## EXERCISE AIM
Each entry below needs to be transcribed verbatim; the images should not appear.

[Stored dataset items]
---
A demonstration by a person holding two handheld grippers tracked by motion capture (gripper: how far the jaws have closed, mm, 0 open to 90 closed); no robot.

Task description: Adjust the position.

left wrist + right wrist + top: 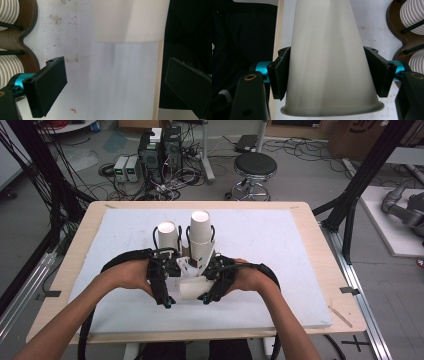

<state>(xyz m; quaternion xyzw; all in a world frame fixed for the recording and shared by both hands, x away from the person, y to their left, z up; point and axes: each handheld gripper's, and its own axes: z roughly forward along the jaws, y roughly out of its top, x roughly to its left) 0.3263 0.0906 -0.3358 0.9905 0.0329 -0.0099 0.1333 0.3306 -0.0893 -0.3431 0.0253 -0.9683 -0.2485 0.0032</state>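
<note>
- White paper cup (pixel 192 289): lying on its side low over the white board (pixel 280 270), between the two hands, just in front of the cup rack. In the right gripper view the cup (pixel 329 62) runs lengthwise away from the camera, rolled rim nearest the lens, narrow base far end.
- Right gripper (pixel 329 72): both black jaws pressed flat against the cup's opposite walls, clamped on it. In the high view the right gripper (pixel 207 296) sits at the cup's right end, right hand (pixel 250 279) behind it.
- Left gripper (pixel 115 85): jaws spread wide, nothing between them but the board; a white cup wall (pixel 130 20) shows beyond, out of focus, not touched by either jaw. In the high view the left gripper (pixel 167 300) is just beside the cup's left end, left hand (pixel 127 275) on it.
- Cup rack (pixel 186 262): brown wooden base with two stacks of upturned white cups, left stack (pixel 167 236) shorter, right stack (pixel 200 237) taller, standing mid-board behind the grippers. Ribbed stack edges show at the edge of both gripper views (pixel 10 12) (pixel 412 15).
- Board lies on a pale wooden table (pixel 75 245).
- Background floor: round black stool (pixel 255 167), computer boxes (pixel 160 150), loose cables.
</note>
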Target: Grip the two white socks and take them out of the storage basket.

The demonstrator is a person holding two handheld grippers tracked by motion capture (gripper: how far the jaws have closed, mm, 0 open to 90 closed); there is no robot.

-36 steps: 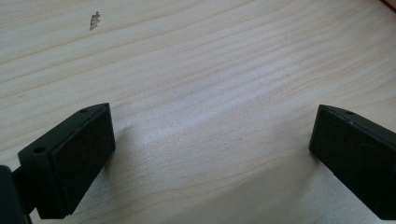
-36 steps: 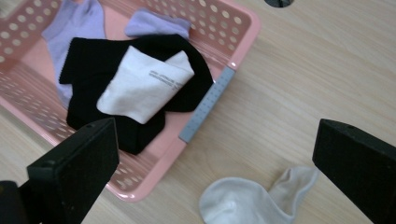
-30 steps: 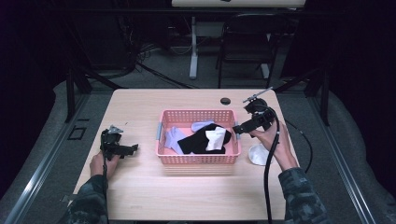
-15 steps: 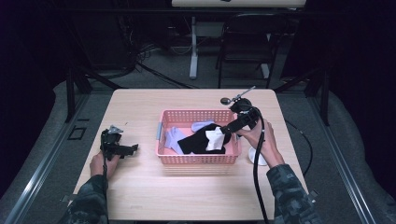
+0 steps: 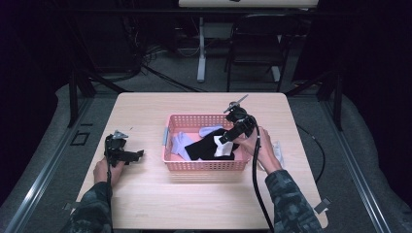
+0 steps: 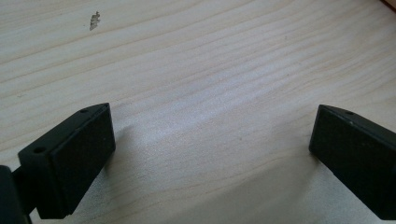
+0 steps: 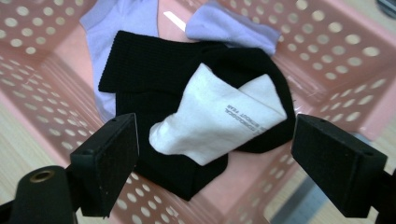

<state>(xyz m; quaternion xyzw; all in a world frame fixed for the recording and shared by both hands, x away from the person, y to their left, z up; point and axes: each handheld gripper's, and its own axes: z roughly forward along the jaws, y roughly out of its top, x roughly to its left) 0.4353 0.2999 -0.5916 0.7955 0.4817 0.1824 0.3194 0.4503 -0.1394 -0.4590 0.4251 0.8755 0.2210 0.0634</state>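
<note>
White sock [image 7: 217,114] lies on black socks [image 7: 154,84] in the pink basket [image 5: 194,165], tabletop centre. Right tongs [image 7: 212,168], just closing yet apart, straddle it ungripped; lifting remains. Left tongs [image 6: 212,154] gape empty at nine o'clock.

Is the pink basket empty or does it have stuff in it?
Not empty. The pink basket holds a black sock, a white sock lying on it, and lilac socks underneath.
</note>
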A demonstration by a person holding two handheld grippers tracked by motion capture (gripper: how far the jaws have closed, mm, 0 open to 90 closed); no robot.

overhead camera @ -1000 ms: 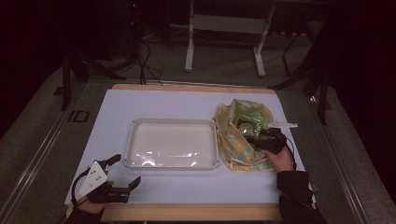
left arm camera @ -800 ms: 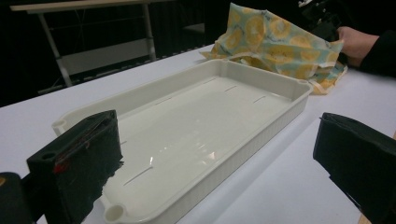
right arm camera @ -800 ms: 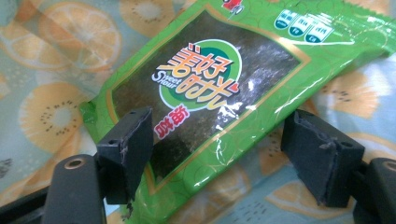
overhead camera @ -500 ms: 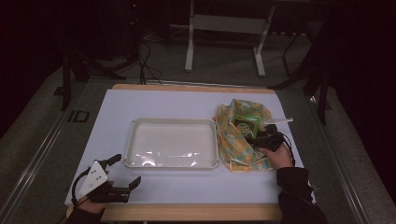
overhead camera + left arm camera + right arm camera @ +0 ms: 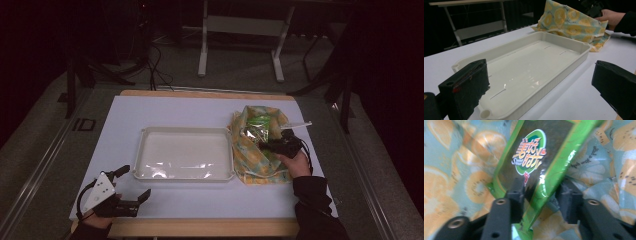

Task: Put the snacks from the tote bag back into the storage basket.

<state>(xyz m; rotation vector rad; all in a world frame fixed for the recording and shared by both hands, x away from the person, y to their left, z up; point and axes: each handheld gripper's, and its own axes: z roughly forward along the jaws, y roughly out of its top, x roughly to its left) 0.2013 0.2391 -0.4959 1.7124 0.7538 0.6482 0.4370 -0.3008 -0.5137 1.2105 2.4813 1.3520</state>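
Observation:
A fabric bag [image 5: 260,165] printed with orange slices lies on the table's right side, just right of a white plastic tray [image 5: 182,131]. My right gripper [image 5: 272,147] reaches into the bag's mouth. In the right gripper view its jaws [image 5: 541,197] are shut on the lower part of a green snack packet [image 5: 536,152], which is tilted against the bag's lining [image 5: 454,170]. The packet's shiny top [image 5: 257,127] shows in the high view. My left gripper [image 5: 132,182] hovers open near the front left corner, holding nothing, and points at the tray [image 5: 564,62].
The tray holds nothing. A white strip [image 5: 297,124] lies behind the bag. The table's wooden front edge [image 5: 200,227] runs just below the left gripper. Table legs and cables stand on the dark floor beyond the far edge.
The right gripper has shifted slightly left and deeper into the bag's mouth, and the packet now shows more. The left gripper has stayed put.

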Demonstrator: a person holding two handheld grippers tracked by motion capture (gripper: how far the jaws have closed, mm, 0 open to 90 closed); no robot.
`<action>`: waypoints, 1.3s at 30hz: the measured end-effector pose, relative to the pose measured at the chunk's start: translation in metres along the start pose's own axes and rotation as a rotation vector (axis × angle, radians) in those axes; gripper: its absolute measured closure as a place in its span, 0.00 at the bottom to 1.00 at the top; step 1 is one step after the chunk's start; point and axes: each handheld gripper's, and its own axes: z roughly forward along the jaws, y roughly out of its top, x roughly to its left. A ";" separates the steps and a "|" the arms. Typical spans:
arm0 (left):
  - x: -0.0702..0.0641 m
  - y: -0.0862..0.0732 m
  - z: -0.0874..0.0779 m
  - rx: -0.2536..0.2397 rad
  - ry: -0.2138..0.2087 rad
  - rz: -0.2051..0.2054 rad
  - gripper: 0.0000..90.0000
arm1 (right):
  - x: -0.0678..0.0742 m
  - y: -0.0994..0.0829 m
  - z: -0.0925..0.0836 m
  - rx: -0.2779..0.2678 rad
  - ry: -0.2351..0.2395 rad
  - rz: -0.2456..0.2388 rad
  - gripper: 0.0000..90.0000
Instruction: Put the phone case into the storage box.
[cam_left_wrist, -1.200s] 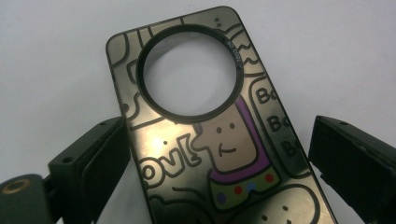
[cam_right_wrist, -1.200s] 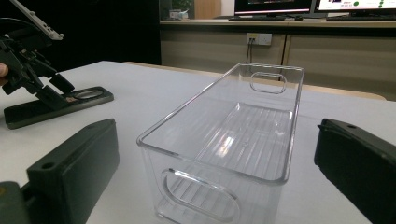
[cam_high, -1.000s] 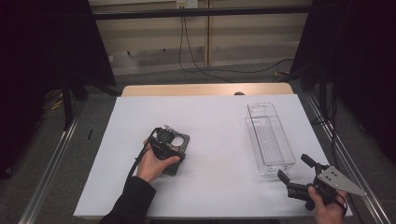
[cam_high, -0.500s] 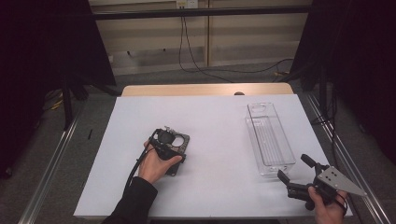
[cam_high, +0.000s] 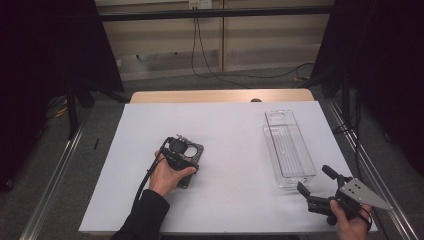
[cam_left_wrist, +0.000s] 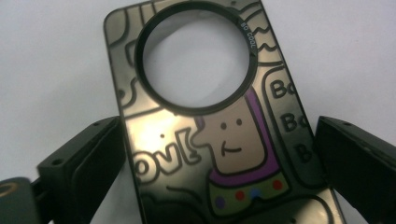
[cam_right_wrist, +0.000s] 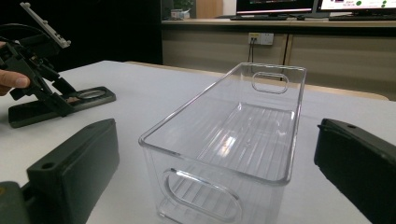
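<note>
So my left gripper (cam_high: 176, 150) is down over the phone case (cam_high: 186, 159), that dark printed one with the round ring hole, lying flat on the white table (cam_high: 230, 135), left of centre. In the left gripper view the jaws are spread, one on each long edge of the case (cam_left_wrist: 205, 135), and I think neither is touching yet, though it's tight on the left side. The long axis runs straight up between them, so closing should pinch it across the width. The right gripper (cam_high: 320, 187) is open too, pointing at the near end of the clear bin (cam_high: 289, 147), well apart from the case.
</note>
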 end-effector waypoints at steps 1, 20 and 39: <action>0.000 0.000 -0.001 0.002 0.005 0.003 0.07 | 0.000 0.000 0.000 0.000 -0.001 0.000 0.00; 0.004 0.001 -0.004 0.007 -0.007 0.005 0.13 | 0.000 0.000 0.000 -0.002 -0.001 0.001 0.00; 0.005 0.000 -0.007 -0.011 -0.017 0.010 0.13 | 0.000 0.000 0.000 -0.002 -0.001 0.001 0.00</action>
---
## COMPLETED EXERCISE
A demonstration by a person holding two handheld grippers tracked by motion capture (gripper: how far the jaws have closed, mm, 0 open to 90 closed); no robot.

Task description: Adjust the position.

left wrist + right wrist + top: 

<state>(xyz m; quaternion xyzw; all in a world frame fixed for the recording and shared by both hands, x away from the person, y to their left, z up; point and axes: each handheld gripper's, and its own axes: z roughly forward along the jaws, y roughly out of its top, x roughly to its left) 0.3263 0.0906 -0.3358 0.9905 0.0329 -0.0099 0.1333 0.3306 -0.0893 -0.3431 0.0253 -0.9683 -0.2485 0.0032</state>
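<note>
- White paper cup (pixel 192 289): lying on its side low over the white board (pixel 280 270), between the two hands, just in front of the cup rack. In the right gripper view the cup (pixel 329 62) runs lengthwise away from the camera, rolled rim nearest the lens, narrow base far end.
- Right gripper (pixel 329 72): both black jaws pressed flat against the cup's opposite walls, clamped on it. In the high view the right gripper (pixel 207 296) sits at the cup's right end, right hand (pixel 250 279) behind it.
- Left gripper (pixel 115 85): jaws spread wide, nothing between them but the board; a white cup wall (pixel 130 20) shows beyond, out of focus, not touched by either jaw. In the high view the left gripper (pixel 167 300) is just beside the cup's left end, left hand (pixel 127 275) on it.
- Cup rack (pixel 186 262): brown wooden base with two stacks of upturned white cups, left stack (pixel 167 236) shorter, right stack (pixel 200 237) taller, standing mid-board behind the grippers. Ribbed stack edges show at the edge of both gripper views (pixel 10 12) (pixel 412 15).
- Board lies on a pale wooden table (pixel 75 245).
- Background floor: round black stool (pixel 255 167), computer boxes (pixel 160 150), loose cables.
</note>
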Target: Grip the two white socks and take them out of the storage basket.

The demonstrator is a person holding two handheld grippers tracked by motion capture (gripper: how far the jaws have closed, mm, 0 open to 90 closed); there is no robot.

-36 steps: 
-36 steps: 
-30 steps: 
-15 steps: 
+0 steps: 
+0 steps: 
+0 steps: 

<state>(xyz m; quaternion xyzw; all in a world frame fixed for the recording and shared by both hands, x away from the person, y to their left, z up; point and axes: each handheld gripper's, and its own axes: z roughly forward along the jaws, y roughly out of its top, x roughly to its left) 0.4353 0.2999 -0.5916 0.7955 0.4817 0.1824 0.3194 0.4503 -0.1394 -0.4590 0.4251 0.8755 0.2210 0.0634</state>
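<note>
White sock [image 7: 217,114] lies on black socks [image 7: 154,84] in the pink basket [image 5: 194,165], tabletop centre. Right tongs [image 7: 212,168], just closing yet apart, straddle it ungripped; lifting remains. Left tongs [image 6: 212,154] gape empty at nine o'clock.

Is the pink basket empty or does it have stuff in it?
Not empty. The pink basket holds a black sock, a white sock lying on it, and lilac socks underneath.
</note>
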A demonstration by a person holding two handheld grippers tracked by motion capture (gripper: how far the jaws have closed, mm, 0 open to 90 closed); no robot.

overhead camera @ -1000 ms: 
left arm camera @ -800 ms: 
right arm camera @ -800 ms: 
overhead camera @ -500 ms: 
overhead camera + left arm camera + right arm camera @ +0 ms: 

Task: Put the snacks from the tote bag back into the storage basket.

<state>(xyz m; rotation vector rad; all in a world frame fixed for the recording and shared by both hands, x away from the person, y to their left, z up; point and axes: each handheld gripper's, and its own axes: z roughly forward along the jaws, y roughly out of its top, x roughly to its left) 0.2013 0.2391 -0.4959 1.7124 0.7538 0.6482 0.4370 -0.3008 -0.5137 1.2105 2.4813 1.3520</state>
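Observation:
A fabric bag [image 5: 260,165] printed with orange slices lies on the table's right side, just right of a white plastic tray [image 5: 182,131]. My right gripper [image 5: 272,147] reaches into the bag's mouth. In the right gripper view its jaws [image 5: 541,197] are shut on the lower part of a green snack packet [image 5: 536,152], which is tilted against the bag's lining [image 5: 454,170]. The packet's shiny top [image 5: 257,127] shows in the high view. My left gripper [image 5: 132,182] hovers open near the front left corner, holding nothing, and points at the tray [image 5: 564,62].
The tray holds nothing. A white strip [image 5: 297,124] lies behind the bag. The table's wooden front edge [image 5: 200,227] runs just below the left gripper. Table legs and cables stand on the dark floor beyond the far edge.
The right gripper has shifted slightly left and deeper into the bag's mouth, and the packet now shows more. The left gripper has stayed put.
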
Demonstrator: a person holding two handheld grippers tracked by motion capture (gripper: how far the jaws have closed, mm, 0 open to 90 closed); no robot.
`<action>`: waypoints, 1.3s at 30hz: the measured end-effector pose, relative to the pose measured at the chunk's start: translation in metres along the start pose's own axes and rotation as a rotation vector (axis × angle, radians) in those axes; gripper: its absolute measured closure as a place in its span, 0.00 at the bottom to 1.00 at the top; step 1 is one step after the chunk's start; point and axes: each handheld gripper's, and its own axes: z roughly forward along the jaws, y roughly out of its top, x roughly to its left. A ";" separates the steps and a "|" the arms. Typical spans:
arm0 (left):
  - x: -0.0702..0.0641 m
  - y: -0.0862..0.0732 m
  - z: -0.0874..0.0779 m
  - rx: -0.2536..0.2397 rad
  - ry: -0.2138..0.2087 rad
  - rz: -0.2051..0.2054 rad
  - gripper: 0.0000..90.0000
arm1 (right):
  - x: -0.0678..0.0742 m
  - y: -0.0994..0.0829 m
  - z: -0.0925..0.0836 m
  - rx: -0.2779..0.2678 rad
  - ry: -0.2351..0.2395 rad
  - rz: -0.2456..0.2388 rad
  - gripper: 0.0000..90.0000
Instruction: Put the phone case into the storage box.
[cam_left_wrist, -1.200s] 
[cam_right_wrist, -1.200s] 
[cam_high, -1.000s] 
[cam_high, -0.500s] 
[cam_high, +0.000s] 
[cam_left_wrist, +0.000s] 
[cam_right_wrist, +0.000s] 
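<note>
So my left gripper (cam_high: 176, 150) is down over the phone case (cam_high: 186, 159), that dark printed one with the round ring hole, lying flat on the white table (cam_high: 230, 135), left of centre. In the left gripper view the jaws are spread, one on each long edge of the case (cam_left_wrist: 205, 135), and I think neither is touching yet, though it's tight on the left side. The long axis runs straight up between them, so closing should pinch it across the width. The right gripper (cam_high: 320, 187) is open too, pointing at the near end of the clear bin (cam_high: 289, 147), well apart from the case.
</note>
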 end-effector waypoints at steps 1, 20 and 39: <action>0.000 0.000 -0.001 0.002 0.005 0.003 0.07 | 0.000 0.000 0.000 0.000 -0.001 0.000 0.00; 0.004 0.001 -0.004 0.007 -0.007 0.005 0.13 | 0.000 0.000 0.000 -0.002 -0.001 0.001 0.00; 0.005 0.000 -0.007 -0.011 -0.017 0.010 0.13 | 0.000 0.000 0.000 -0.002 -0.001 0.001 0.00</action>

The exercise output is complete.